> [Data shown]:
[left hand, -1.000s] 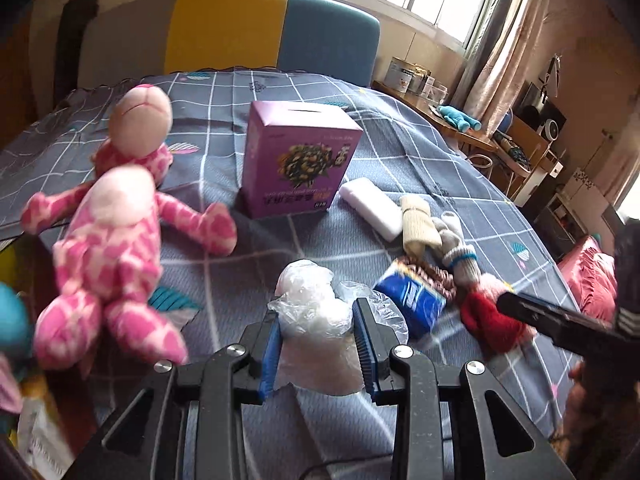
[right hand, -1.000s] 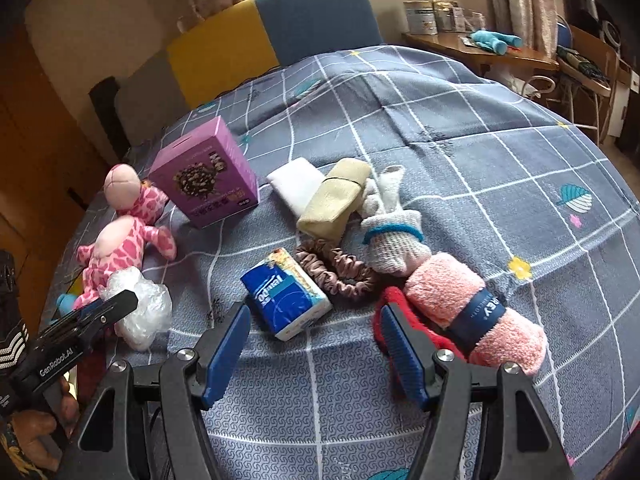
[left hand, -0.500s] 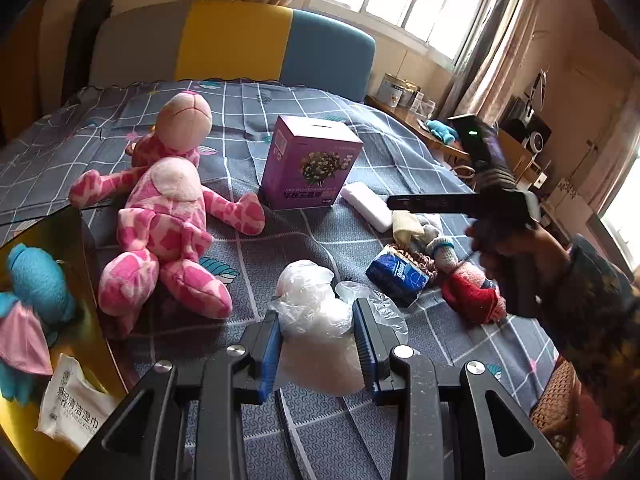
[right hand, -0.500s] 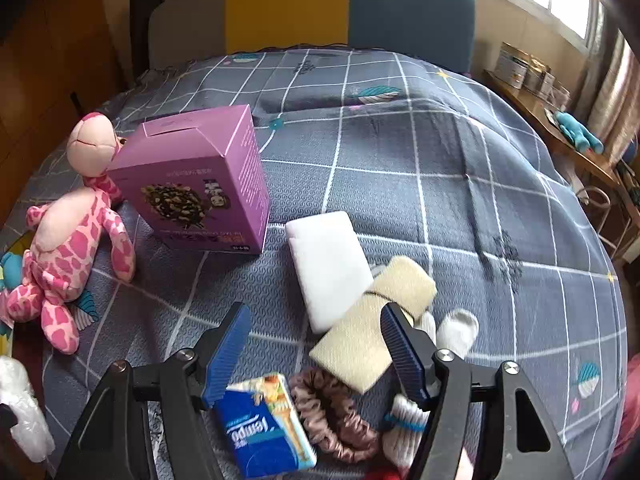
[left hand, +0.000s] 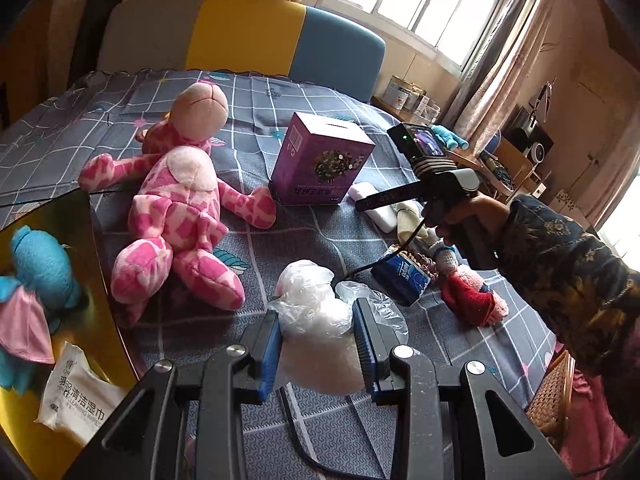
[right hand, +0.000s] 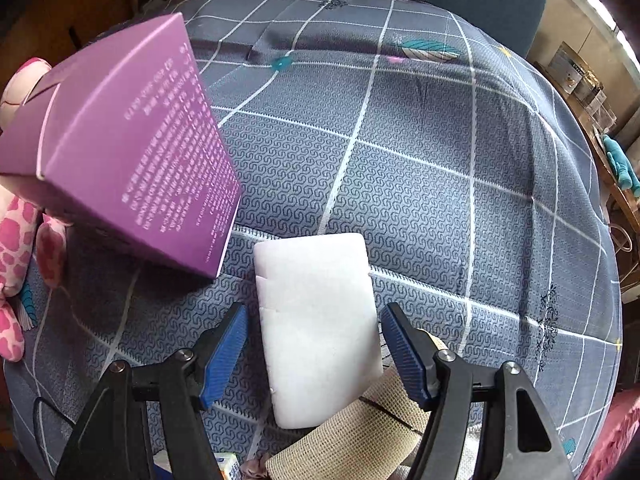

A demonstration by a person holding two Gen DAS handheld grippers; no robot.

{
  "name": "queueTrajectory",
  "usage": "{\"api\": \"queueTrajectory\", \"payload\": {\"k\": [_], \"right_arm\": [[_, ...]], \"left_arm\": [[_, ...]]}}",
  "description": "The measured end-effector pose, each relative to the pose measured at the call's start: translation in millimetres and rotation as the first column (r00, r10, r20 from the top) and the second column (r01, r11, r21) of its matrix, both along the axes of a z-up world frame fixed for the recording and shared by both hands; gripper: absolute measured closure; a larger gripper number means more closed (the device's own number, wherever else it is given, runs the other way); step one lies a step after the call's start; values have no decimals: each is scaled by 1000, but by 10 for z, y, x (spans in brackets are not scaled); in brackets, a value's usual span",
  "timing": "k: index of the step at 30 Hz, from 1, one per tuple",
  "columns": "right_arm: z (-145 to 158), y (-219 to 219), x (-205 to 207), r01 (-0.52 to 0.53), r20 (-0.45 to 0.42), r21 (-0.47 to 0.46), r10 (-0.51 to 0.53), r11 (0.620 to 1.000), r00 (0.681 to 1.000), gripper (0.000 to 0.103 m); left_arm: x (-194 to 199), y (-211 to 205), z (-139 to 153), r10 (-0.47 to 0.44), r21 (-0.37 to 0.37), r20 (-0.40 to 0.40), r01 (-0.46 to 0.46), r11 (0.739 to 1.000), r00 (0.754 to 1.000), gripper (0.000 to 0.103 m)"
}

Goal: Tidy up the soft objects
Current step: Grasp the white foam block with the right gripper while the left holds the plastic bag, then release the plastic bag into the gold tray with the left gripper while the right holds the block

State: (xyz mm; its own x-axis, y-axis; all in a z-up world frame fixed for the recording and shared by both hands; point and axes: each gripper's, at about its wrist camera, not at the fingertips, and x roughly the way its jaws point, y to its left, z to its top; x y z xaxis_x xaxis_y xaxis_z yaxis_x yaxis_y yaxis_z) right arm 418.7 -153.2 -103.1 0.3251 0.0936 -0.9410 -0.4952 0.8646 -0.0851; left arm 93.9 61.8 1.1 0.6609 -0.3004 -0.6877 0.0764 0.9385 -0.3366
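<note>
I am holding a crumpled plastic bag (left hand: 316,316) in the left hand-held gripper (left hand: 318,344); its blue pads are pressing into the bag from both sides, above the checked grey bedspread (left hand: 256,248).

The right hand-held gripper (right hand: 314,354) is pointing steeply down over a white folded cloth (right hand: 316,320). Its jaws are standing wide, one on each side of the cloth, with a gap showing at both pads, so nothing is gripped. In the left wrist view I am seeing that same gripper held by a hand (left hand: 460,216) in a patterned sleeve (left hand: 560,260).

The cloth is lying flat on the bedspread, just beside the purple box (right hand: 128,152); its near end is overlapping a beige knitted roll (right hand: 352,436).

A pink spotted plush toy (left hand: 176,216) is sprawling left of the box. A blue tissue pack (left hand: 402,276), a scrunchie (left hand: 420,262) and a red and pink sock bundle (left hand: 472,296) are lying close together below the right hand.

At the far left, a yellow bin (left hand: 80,240) is holding a blue plush toy (left hand: 40,264) and a wet-wipes packet (left hand: 76,396).
</note>
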Motion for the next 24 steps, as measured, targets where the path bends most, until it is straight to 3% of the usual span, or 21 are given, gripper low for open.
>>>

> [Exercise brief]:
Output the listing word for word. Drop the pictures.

> [Finished exercise]:
[left hand, -1.000s] 
[right hand, -1.000s] 
[left hand, -0.500s] 
[right hand, -0.500s] 
[left hand, +0.000s] 
[right hand, +0.000s] 

A demonstration by a person holding two Gen DAS handheld grippers; no robot.

{
  "name": "queueTrajectory",
  "usage": "{\"api\": \"queueTrajectory\", \"payload\": {\"k\": [_], \"right_arm\": [[_, ...]], \"left_arm\": [[_, ...]]}}",
  "description": "The measured end-effector pose, each relative to the pose measured at the call's start: translation in millimetres and rotation as the first column (r00, r10, r20 from the top) and the second column (r01, r11, r21) of its matrix, both along the axes of a z-up world frame fixed for the recording and shared by both hands; gripper: absolute measured closure; a larger gripper number means more closed (the device's own number, wherever else it is given, runs the other way); step one lies a step after the call's start; values have no decimals: each is scaled by 1000, but by 10 for z, y, x (spans in brackets are not scaled); in brackets, a value's usual span",
  "timing": "k: index of the step at 30 Hz, from 1, one per tuple",
  "columns": "right_arm: z (-145 to 158), y (-219 to 219), x (-205 to 207), r01 (-0.52 to 0.53), r20 (-0.45 to 0.42), r21 (-0.47 to 0.46), r10 (-0.51 to 0.53), r11 (0.620 to 1.000), r00 (0.681 to 1.000), gripper (0.000 to 0.103 m); left_arm: x (-194 to 199), y (-211 to 205), z (-139 to 153), r10 (-0.47 to 0.44), r21 (-0.37 to 0.37), r20 (-0.40 to 0.40), r01 (-0.46 to 0.46), r11 (0.739 to 1.000), r00 (0.754 to 1.000), gripper (0.000 to 0.103 m)"
}

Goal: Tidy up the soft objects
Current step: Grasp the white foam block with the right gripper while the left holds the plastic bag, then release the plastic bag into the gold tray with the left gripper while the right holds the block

State: (xyz mm; its own x-axis, y-axis; all in a z-up world frame fixed for the recording and shared by both hands; point and axes: each gripper's, at about its wrist camera, not at the fingertips, and x roughly the way its jaws point, y to its left, z to its top; x y z xaxis_x xaxis_y xaxis_z yaxis_x yaxis_y yaxis_z) right arm 418.7 -153.2 -103.1 0.3251 0.0936 -0.9410 -0.4952 0.8646 -0.0851; left arm 93.9 61.8 1.1 0.6609 -0.3004 -0.6877 0.0764 0.9385 -0.3366
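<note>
I am holding a crumpled plastic bag (left hand: 316,316) in the left hand-held gripper (left hand: 318,344); its blue pads are pressing into the bag from both sides, above the checked grey bedspread (left hand: 256,248).

The right hand-held gripper (right hand: 314,354) is pointing steeply down over a white folded cloth (right hand: 316,320). Its jaws are standing wide, one on each side of the cloth, with a gap showing at both pads, so nothing is gripped. In the left wrist view I am seeing that same gripper held by a hand (left hand: 460,216) in a patterned sleeve (left hand: 560,260).

The cloth is lying flat on the bedspread, just beside the purple box (right hand: 128,152); its near end is overlapping a beige knitted roll (right hand: 352,436).

A pink spotted plush toy (left hand: 176,216) is sprawling left of the box. A blue tissue pack (left hand: 402,276), a scrunchie (left hand: 420,262) and a red and pink sock bundle (left hand: 472,296) are lying close together below the right hand.

At the far left, a yellow bin (left hand: 80,240) is holding a blue plush toy (left hand: 40,264) and a wet-wipes packet (left hand: 76,396).
</note>
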Motion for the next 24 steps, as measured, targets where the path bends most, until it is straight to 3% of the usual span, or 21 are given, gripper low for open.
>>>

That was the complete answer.